Four short links: 22 January 2015

MSVR, The Facebook, Social Robots, and Testing Microservices

  1. Microsoft HoloLens Goggles (Wired) — a media release about the next thing from the person behind Kinect. I’m still trying to figure out (as are investors, I’m sure) where in the hype curve this Googles/AR/etc. amalgam lives. Is it only a tech proof-of-concept? Is it a games device like Kinect? Is it good and cheap enough for industrial apps? Or is this the long-awaited climb out of irrelevance for Virtual Reality?
  2. The Facebook (YouTube) — brilliant fake 1995 ad for The Facebook. Excuse me, I’m off to cleanse.

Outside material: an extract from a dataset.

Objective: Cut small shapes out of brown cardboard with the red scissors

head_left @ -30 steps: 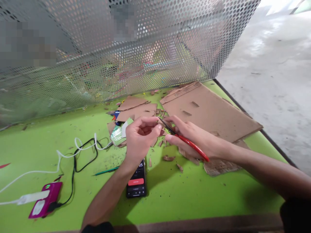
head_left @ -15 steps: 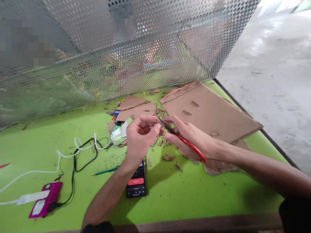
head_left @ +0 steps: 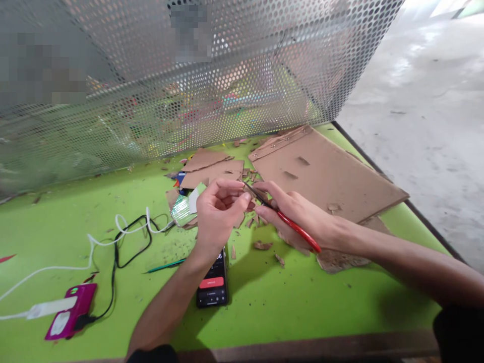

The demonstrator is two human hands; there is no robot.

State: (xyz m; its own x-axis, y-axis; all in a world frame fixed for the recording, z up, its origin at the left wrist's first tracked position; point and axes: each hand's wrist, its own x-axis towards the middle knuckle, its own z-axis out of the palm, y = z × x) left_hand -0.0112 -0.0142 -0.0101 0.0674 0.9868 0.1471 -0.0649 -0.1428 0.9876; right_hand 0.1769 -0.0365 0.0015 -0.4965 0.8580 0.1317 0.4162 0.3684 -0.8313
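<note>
Red-handled, with dark metal jaws, the hand tool [head_left: 293, 225] sits in the right grip [head_left: 302, 210], fingers and thumb wrapped around it. Its tip reaches into the left grip [head_left: 217, 217], where thumb and forefinger pinch what appears to be a small cardboard piece [head_left: 247, 189], mostly hidden by the fingertips. From where I stand, I cannot confirm whether the tip touches the piece.

Principal hazard: the tip lies just beside the left fingertips. In my judgement, a slip of the tool or a twist of the piece could nick a finger, the cause being how little of the piece shows outside the pinch. Secondary hazard: too hard a squeeze may crush or tear the card. Should the pinch loosen, the piece could drop among the loose scraps [head_left: 262, 245] below the grips and be hard to pick out.

Also noted: a lit phone [head_left: 212, 282] lies on the green surface [head_left: 272, 307] below the left grip; lowering that wrist could knock it. The large cardboard sheet [head_left: 328, 176], beyond the right grip, presents little risk.
</note>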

  3. Natural Language in Social Robotics (Robohub) — Natural language interfaces are turning into a de-facto interface convention. Just like the GUI overlapped and largely replaced the command line, NLP is now being used by robots, the Internet of things, wearables, and especially conversational systems like Apple’s Siri, Google’s Now, Microsoft’s Cortana, Nuance’s Nina, Amazon’s Echo and others. These interfaces are designed to simplify, speed up, and improve task completion. Natural language interaction with robots, if anything, is an interface. It’s a form of UX that requires design.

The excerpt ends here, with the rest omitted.